I, of course, had to jump into that conversation and brag about how I’d beaten the entire game, AND collected all the masks. The boy’s response to this was to look at me funny and say, “You’re so weird, Sarah Moon.”

A friend pulled me aside and explained to me, “Boys don’t like it when girls are better than them at video games. Don’t brag so much.”

Later, this same friend would give me the additional advice, “You can be smart. Just don’t act smart. That’s why you don’t have a boyfriend. You intimidate boys.”

It was from this (well-intentioned, but less than helpful) friend that I learned that society is uncomfortable when women are too much.

On one hand, we women have Time Magazine asking if we’re “mom enough,” and poor interpretations of Proverbs 31 holding us to unachievable standards. On one hand we must constantly struggle to be enough.

But, if in our struggles to be enough, we manage to excel, society has another way of keeping women in their place—by telling us we’re too much. Society speaks to us through the P.A. systems of the church and the media and says, “Please step away from the glass ceiling!”

When our churches tell us to know the scripture and to learn more about God, but call us “emasculating” when we use that knowledge in the church…

When our movies show us the successful career woman who “does it all,” but portrays her as unfulfilled until she leaves her job to settle down with a man…

When t-shirts and television characters and Barbie dolls tell girls that “math is hard,” so they should concentrate on being pretty…

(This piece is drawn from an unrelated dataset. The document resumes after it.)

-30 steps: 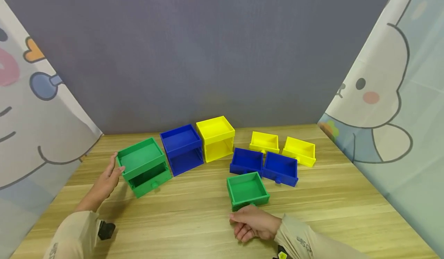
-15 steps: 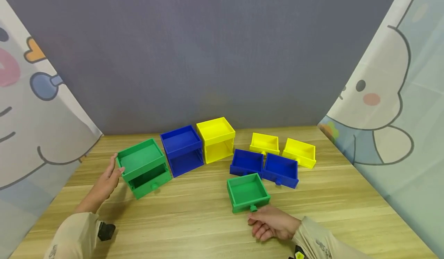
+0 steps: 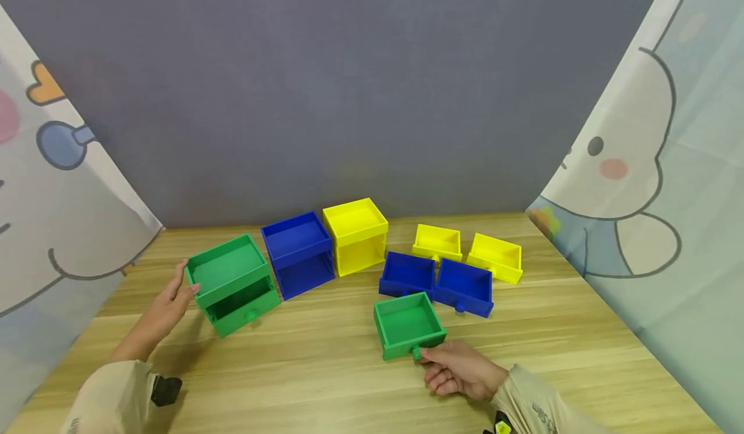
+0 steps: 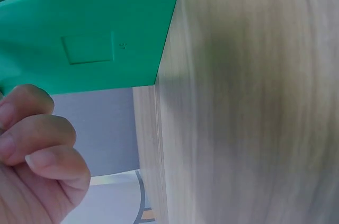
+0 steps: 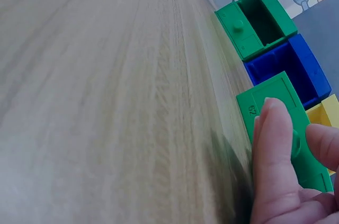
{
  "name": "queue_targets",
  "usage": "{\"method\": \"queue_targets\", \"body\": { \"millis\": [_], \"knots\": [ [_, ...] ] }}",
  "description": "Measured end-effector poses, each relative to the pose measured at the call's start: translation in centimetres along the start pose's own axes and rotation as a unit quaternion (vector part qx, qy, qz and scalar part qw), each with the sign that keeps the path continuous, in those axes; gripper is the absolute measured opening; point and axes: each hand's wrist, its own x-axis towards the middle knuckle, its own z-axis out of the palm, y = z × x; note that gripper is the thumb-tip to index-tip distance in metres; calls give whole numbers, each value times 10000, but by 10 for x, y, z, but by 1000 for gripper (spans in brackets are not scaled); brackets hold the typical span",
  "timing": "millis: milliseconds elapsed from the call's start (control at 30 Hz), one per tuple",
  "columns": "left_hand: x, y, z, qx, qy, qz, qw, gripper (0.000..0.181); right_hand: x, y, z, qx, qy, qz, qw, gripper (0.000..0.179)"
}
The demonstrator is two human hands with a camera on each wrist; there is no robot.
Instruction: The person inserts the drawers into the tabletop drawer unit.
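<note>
A small green drawer cabinet (image 3: 232,285) stands at the left of the table, its upper slot vacant and a knobbed drawer in the lower one. My left hand (image 3: 165,308) grips its left side, thumb on the top's front edge; in the left wrist view curled fingers (image 4: 47,136) show by the cabinet's side wall. A loose green drawer (image 3: 409,324) lies right of centre, knob towards me. At that knob (image 3: 416,353) is my right hand (image 3: 459,369). The right wrist view shows thumb and index finger on either side of the knob, with a gap at the thumb.
A blue cabinet (image 3: 298,253) and a yellow cabinet (image 3: 356,237), both without drawers, stand beside the green one. Behind the loose green drawer lie two blue drawers (image 3: 464,285) and two yellow drawers (image 3: 495,256). A grey backdrop (image 3: 372,98) closes the far edge.
My right hand has shifted right along the green drawer's front and come to its knob, which it partly covered before. The left hand stays on the green cabinet. The head view has turned slightly.
</note>
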Motion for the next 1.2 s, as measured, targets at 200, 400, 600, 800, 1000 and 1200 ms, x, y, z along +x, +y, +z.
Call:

When outspoken female politicians and public figures are degraded and insulted, accused of nagging or being “bitches…”

The message is clear. Don’t be too much.

Even today, I catch myself apologizing when I “outsmart” someone, or when I have a strong opinion about something. I know I shouldn’t apologize for being too much, but society is constantly telling me otherwise.

I wish society would just let women be humans.

Sometimes we are weak and sometimes make mistakes.  That should be okay.

But sometimes we will excel and be strong and will shatter glass ceilings. That should be okay too.

We shouldn’t have to be afraid of being too much.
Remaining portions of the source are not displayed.